Das arme Vacha!
[688] Das arme Vacha! Was fragt das Unglück darnach, wie viele Ach und Weh’ es der Menschenbrust hart auf einander entpreßt! Gestern fuhr es mit Wolkenbrüchen und Gletscherströmen vernichtend über Hab’ und Gut Tausender dahin; heute zerstört es als Kriegsfurie Leben und Hoffnungen der Unschuldigsten, und ehe es Nacht wird, ragen die Trümmer einer fleißigen Stadt aus der glühenden Asche. Muß nicht hinter jedem Unglück die Menschenliebe herbeieilen mit der rettenden, helfenden, tröstenden Hand? Und, Gottlob, sie kann es, und sie thut es; denn zwischen den Stätten des Unglücks liegen weite Länderstrecken, deren Bewohner der Himmel, vor so großem Unglück bewahrt hat – und ihnen Allen, soviel auch der endlosen Sorgen des Tags den Einzelnen bedrücken mögen, ihnen Allen darf man zurufen: Habt Ihr den verarmten Tirolern und den Verwundeten und Verwaisten unserer Oesterreicher geholfen, so helft auch dem Städtchen, das mitten in Deutschland zur Hälfte in Asche liegt! Es ist ja ein altes gutes Wort, das zu uns spricht: „Das Eine thun, das Andere nicht lassen!“ und so arm sind wir in Deutschland, trotz aller Klagen, noch lange nicht, daß wir unserm Herzen seine reinsten Freuden versagen müßten.
Die kleinen Städte Mitteldeutschlands, die an den Heerstraßen lagen, haben von je viel Schweres zu ertragen gehabt, denn wenn diese Straßen im Frieden ihnen auch zum Wohlstand durch Handel und Verkehr verhalfen, so verwandelten sie sich im Kriege fast immer in Verheerungsstraßen. So ist auch an Vacha, einem weimarischen Städtchen im Eisenacher Oberland, an der Grenze Hessens, zu dem es früher selbst gehörte, seit den Tagen der Reformation kein Krieg ohne Spuren der Vernichtung vorübergegangen, bis ihm die französische Retirade nach der Leipziger Schlacht die letzten Wunden schlug. Im darauffolgenden langen Frieden hob sich die Stadt wieder und gelangte durch ihre Lage an der rastlos belebten großen Handelsstraße zwischen Frankfurt am Main und Leipzig zu Wohlstand. Da lenkte plötzlich die Eisenbahn allen Verkehr von ihr ab, und trotz allen Fleißes versank Vacha in Armuth; der Häuserpreis sank bis auf ein Viertel des früheren Werthes. Und gerade jetzt, in dem Augenblick, wo der Bau der Feldabahn die Stadt wieder mit dem Weltverkehr in Verbindung setzen wird, trifft sie das härteste Loos: am Abend des 1. September, zur Stunde, wo auf so vielen deutschen Thürmen die Glocken das große Siegesfest des kommenden Tages einläuteten, erscholl in Vacha die Sturmglocke, und als die Sonne des Tages von Sedan heraufkam, bildeten mit Haupt- und Nebenhäusern 239 Baulichkeiten eine große Brandstätte. – Nicht blos Haus und Hausrath, auch der Erntesegen ist den Armen mit vernichtet worden – so nahe vor dem schlimmsten Feind der Armuth, dem Winter.

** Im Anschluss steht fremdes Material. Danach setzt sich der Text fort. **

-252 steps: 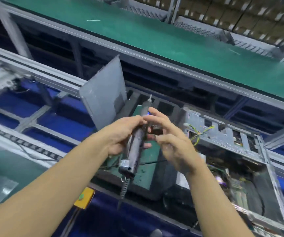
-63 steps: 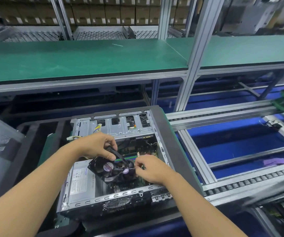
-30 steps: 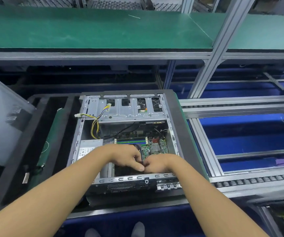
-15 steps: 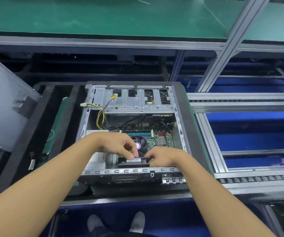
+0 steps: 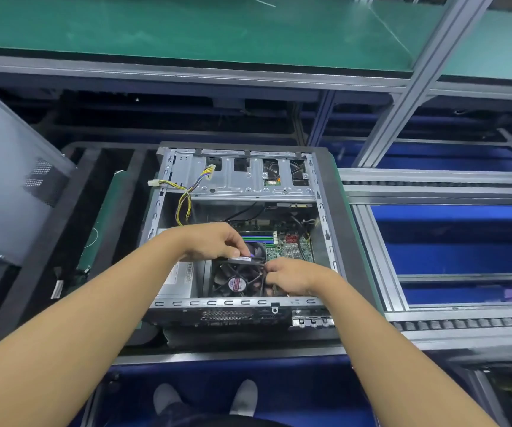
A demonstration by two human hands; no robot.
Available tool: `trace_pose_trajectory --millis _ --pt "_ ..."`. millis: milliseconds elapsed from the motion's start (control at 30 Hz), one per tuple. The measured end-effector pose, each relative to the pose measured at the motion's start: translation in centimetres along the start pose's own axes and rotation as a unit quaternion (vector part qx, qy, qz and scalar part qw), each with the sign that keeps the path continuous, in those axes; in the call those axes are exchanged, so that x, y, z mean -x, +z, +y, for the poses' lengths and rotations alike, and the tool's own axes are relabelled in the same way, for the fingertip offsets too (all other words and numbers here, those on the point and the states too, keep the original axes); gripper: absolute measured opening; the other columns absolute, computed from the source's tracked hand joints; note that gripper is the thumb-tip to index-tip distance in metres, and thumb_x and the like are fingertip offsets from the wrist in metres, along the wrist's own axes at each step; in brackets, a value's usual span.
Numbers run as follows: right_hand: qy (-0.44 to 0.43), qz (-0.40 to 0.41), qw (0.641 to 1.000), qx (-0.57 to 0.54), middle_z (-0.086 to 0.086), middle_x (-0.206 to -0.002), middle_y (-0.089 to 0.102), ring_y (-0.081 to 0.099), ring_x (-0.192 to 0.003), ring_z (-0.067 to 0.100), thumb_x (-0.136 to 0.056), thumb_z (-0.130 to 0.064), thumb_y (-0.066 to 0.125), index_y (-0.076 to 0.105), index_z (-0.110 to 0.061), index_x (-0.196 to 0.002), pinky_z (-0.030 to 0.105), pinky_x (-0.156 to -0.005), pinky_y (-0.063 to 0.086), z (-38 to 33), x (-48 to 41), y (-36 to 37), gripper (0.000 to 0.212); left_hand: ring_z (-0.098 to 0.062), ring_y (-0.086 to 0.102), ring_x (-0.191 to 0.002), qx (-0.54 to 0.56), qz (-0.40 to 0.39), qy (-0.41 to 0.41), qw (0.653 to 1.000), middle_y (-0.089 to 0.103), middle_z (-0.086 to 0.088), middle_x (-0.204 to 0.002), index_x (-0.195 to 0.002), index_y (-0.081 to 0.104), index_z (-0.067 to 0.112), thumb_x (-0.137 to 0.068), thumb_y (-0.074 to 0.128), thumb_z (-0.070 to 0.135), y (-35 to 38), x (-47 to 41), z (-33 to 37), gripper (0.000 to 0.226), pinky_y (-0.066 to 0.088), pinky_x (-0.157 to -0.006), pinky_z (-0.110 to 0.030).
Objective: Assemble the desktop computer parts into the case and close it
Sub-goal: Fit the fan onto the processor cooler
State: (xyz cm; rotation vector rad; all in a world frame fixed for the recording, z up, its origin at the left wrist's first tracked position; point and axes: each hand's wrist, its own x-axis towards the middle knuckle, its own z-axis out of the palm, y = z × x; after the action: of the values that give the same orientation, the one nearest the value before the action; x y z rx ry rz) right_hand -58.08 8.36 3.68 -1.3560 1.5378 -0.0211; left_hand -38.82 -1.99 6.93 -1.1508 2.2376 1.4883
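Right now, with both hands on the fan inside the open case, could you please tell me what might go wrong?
The left hand and right hand pinch only the edges of the fan, so that grip could slip and drop it onto the motherboard. The fan sits close to the case wall, so fingers might get nipped there. The yellow wires hang loose and could snag.

Black fan point(image 5: 237, 282) now shows its stickered face below the left hand's point(image 5: 214, 241) pinch, apparently tipped upright; right hand point(image 5: 291, 277) has dropped alongside.
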Motion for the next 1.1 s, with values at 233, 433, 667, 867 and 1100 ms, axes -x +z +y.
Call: trace_pose_trajectory --millis 233,433,667,867,1100 --pt "-0.027 0.071 0.989 -0.128 -0.01 -0.073 0.066 0.037 -0.05 0.011 -0.101 -0.014 0.042 0.061 -0.023 -0.108 0.025 -0.043 0.028 0.5 -0.1 -0.3 0.023 -0.02 0.065 -0.086 0.071 -0.014 -0.013 0.997 0.073 -0.018 -0.102 -0.098 0.079 0.017 -0.099 0.052 0.006 -0.8 1.3 1.1 0.029 0.052 -0.086 -0.036" --pt "-0.062 0.242 0.946 -0.207 -0.004 -0.1 0.065 0.04 -0.05 0.012 -0.098 -0.016 0.043 0.05 -0.032 -0.123 0.026 -0.046 0.039 0.7 0.3 -0.6 0.03 -0.022 0.062 -0.083 0.306 0.067 -0.082 0.946 0.073 -0.014 -0.096 -0.111 0.073 0.009 -0.102 0.046 0.003 -3.2 2.3 1.5 0.029 0.051 -0.069 -0.034" --pt "-0.113 0.367 0.923 0.001 -0.004 -0.143 0.044 0.036 -0.133 0.014 -0.101 -0.036 0.045 0.05 -0.024 -0.141 0.029 -0.11 0.022 -0.5 0.5 0.0 0.042 -0.026 0.06 -0.102 0.523 0.111 -0.069 0.842 0.065 -0.016 -0.101 -0.104 0.062 0.002 -0.1 0.044 -0.003 -2.7 2.7 1.5 0.019 0.055 -0.08 -0.04" --pt "-0.173 0.369 0.912 -0.039 -0.013 -0.148 0.029 0.017 -0.141 0.008 -0.08 -0.075 0.048 0.053 -0.035 -0.132 0.038 -0.118 0.015 -3.1 1.2 0.6 0.066 -0.017 0.065 -0.07 0.512 0.16 -0.034 0.843 0.07 -0.01 -0.087 -0.108 0.064 0.002 -0.099 0.045 -0.006 -1.9 3.0 3.4 0.022 0.058 -0.074 -0.037" --pt "-0.198 0.34 0.909 -0.138 0.002 -0.075 0.072 0.067 -0.061 0.019 -0.093 -0.035 0.066 0.063 -0.034 -0.104 0.041 -0.063 0.059 -3.7 0.9 -0.4 0.012 -0.018 0.063 -0.07 0.459 0.213 -0.031 0.862 0.066 -0.011 -0.085 -0.106 0.063 -0.004 -0.094 0.065 0.007 -1.9 2.9 4.1 0.017 0.062 -0.069 -0.031"
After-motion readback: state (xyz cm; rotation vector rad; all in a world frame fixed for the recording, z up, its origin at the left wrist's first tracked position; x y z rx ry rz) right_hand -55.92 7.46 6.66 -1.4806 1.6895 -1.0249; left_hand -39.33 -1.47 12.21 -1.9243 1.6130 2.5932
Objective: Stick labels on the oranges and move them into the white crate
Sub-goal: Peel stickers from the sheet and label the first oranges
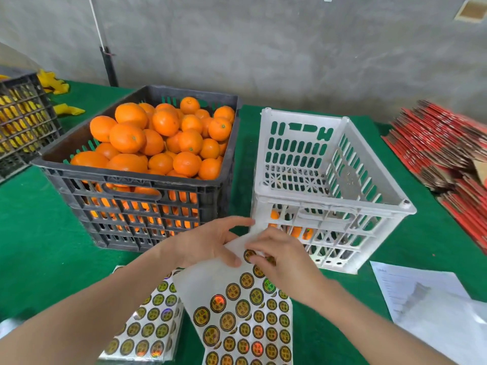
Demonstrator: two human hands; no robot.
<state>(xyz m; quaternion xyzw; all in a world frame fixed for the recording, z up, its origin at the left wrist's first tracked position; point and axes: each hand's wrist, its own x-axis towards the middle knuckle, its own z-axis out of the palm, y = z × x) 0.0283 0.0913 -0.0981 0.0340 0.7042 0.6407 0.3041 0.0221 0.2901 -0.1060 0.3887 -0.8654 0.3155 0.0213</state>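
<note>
A dark grey crate (126,180) at centre left is heaped with oranges (163,138). To its right stands the white crate (332,204), with a few oranges (297,230) showing through its slats near the bottom. In front of both crates I hold up a white label sheet (210,285) bearing round gold labels. My left hand (208,241) grips the sheet's top edge. My right hand (284,262) pinches one gold label (249,255) near the sheet's top. More label sheets (150,327) lie flat on the green table beneath.
Another dark crate (23,119) with yellow contents stands at the far left, beside yellow bags (52,83). Stacked red flattened cartons (442,148) fill the right side. White paper sheets (427,299) lie at the lower right. A grey wall runs behind the green table (39,246).
</note>
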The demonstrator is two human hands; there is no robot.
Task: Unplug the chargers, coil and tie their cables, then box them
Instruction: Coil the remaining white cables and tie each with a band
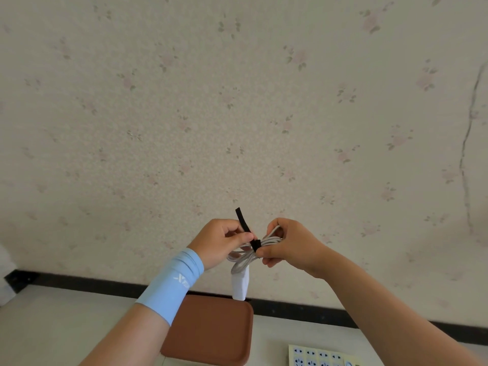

Ist da nicht Hülfe nöthig? Man verzeihe uns diese Frage! Geschah sie doch nur, weil unsere Leser sie nicht anders, als mit ihrem „Ja!“ beantworten können. – Auch aus der Ferne möchten wir dieses „Ja“ vernehmen. Es ist so Mancher aus unseren kleinen Städten in der Fremde zum reichen Mann geworden, dem es nun wohl thut, in der alten Heimath ein Freudenspender zu werden. Die Redaction der „Gartenlaube“ darf ohne königl. sächs. Ministerial-Erlaubniß keine Sammlung veranstalten, die Noth drängt aber zur Eile, und darum bitten wir unsere Leser, ihre Gaben „an das Hülfscomité in Vacha im Eisenacher Oberlande“ zu richten. Den Dank der Beglückten werden wir seiner Zeit um so freudiger aussprechen.